We are Doug and Margaret. We met in 1999 in a writing class and then got married in 2001. Doug and I like to travel. We have been to Asia, Central America, Europe, and all over the U.S. In 2005, we became parents to Liam, a bright, amazing, sensitive, and caring boy. He has joined us on many of our travels, but by far parenting has been our favorite adventure to date. We live in Seattle in a spacious house with a yard and a garden. We have a cat named Jay and a fish named Steve. Doug is software engineer by day and a fiction writer by night. I (Margaret) am a former theatre artist who now works part-time as a nurse and stays home with our son.
When we decided to pursue adoption to grow our family, the metaphor of being on a journey felt right to us because we are a family that likes to travel and experience new things. Being on this adoption journey has challenged us to grow and learn in many ways. Throughout the process, we are often asked questions about how and why we chose this journey. We wanted to share our story.
Doug and I have always wanted to have at least 2 children. I grew up as an only child, and while it had its benefits I always wanted a sibling. I promised myself that when I had children I would have at least 2 children. I’ve seen how special the relationship can be between people who grew up in the same family. Having a sibling can not only make your childhood special but it also gives a person a lifetime relationship. Doug grew up with two brothers (1 older, 1 younger). What I see with Doug and his brothers are 3 very different men who love each other and support each other. They have the inside jokes about their parents and their life as a family. They have a bond and a closeness that I admire.
After our son Liam was born, we decided to wait a few years before adding to our family. We had no idea that we would have fertility struggles. Doug and I did a lot of soul searching and talking. We both came to the realization that we were not done being parents. We love parenting Liam and really want to give him a sibling.
We used fertility treatments, but with no success. After the last failed IVF, we were offered the opportunity to try more interventions but the answer that came out of my mouth was “no.” At the time, we were very sure that adoption was the right path for us - not further treatment - and we are still sure.
Some people have asked me, “What if you become pregnant?” Although that is highly unlikely, it would not alter our choice to adopt even if I became pregnant. Having chosen to pursue adoption, we feel very committed to this path.
“How does your family feel about your choice to adopt?” is another question I often get. The answer is that they are very supportive. My own mother knew of my desire to have another child, and when I told her that we had chosen to adopt, she seemed totally unsurprised - as if she already knew that was what we would do. She is excited for us, and has already asked us about what gifts she can buy for the new baby. (I was like, “Mom, let’s go one step at a time.” The point is she’s excited for us). Adoption is not new to our family, either - my cousin adopted her daughter, and one of Doug’s cousins adopted his son.
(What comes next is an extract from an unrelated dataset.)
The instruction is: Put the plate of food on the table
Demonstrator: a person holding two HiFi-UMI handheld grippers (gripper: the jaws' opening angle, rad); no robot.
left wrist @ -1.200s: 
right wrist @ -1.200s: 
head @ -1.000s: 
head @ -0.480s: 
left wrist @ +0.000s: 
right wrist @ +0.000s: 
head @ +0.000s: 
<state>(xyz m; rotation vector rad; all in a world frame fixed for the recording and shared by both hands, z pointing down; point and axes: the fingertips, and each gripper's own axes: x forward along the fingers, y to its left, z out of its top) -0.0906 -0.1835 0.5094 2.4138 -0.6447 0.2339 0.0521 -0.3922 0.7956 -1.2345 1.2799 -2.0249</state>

“Will you love an adopted child as much as your biological child?” My answer to that is, “of course.” We will love him or her differently- not because he or she is adopted, but because he or she is a different person from Liam. Even though Liam is our biological son, we are still learning to understand who he is as an individual. For example, Liam is very bright and has lots of friends, but he does not like to be in the spotlight. He likes to wear clothes that do not call attention to him and avoids doing things like performing in front of his class. This is very different from my personality, but I honor Liam by accepting who he is and encouraging him to try new things at a pace that is comfortable for him. When another child comes into our home, we will be getting to know his or her traits, likes or dislikes, and quirks, just like we had to learn Liam’s. We love our son for the unique person he is, and we will love our second child for the person he or she is.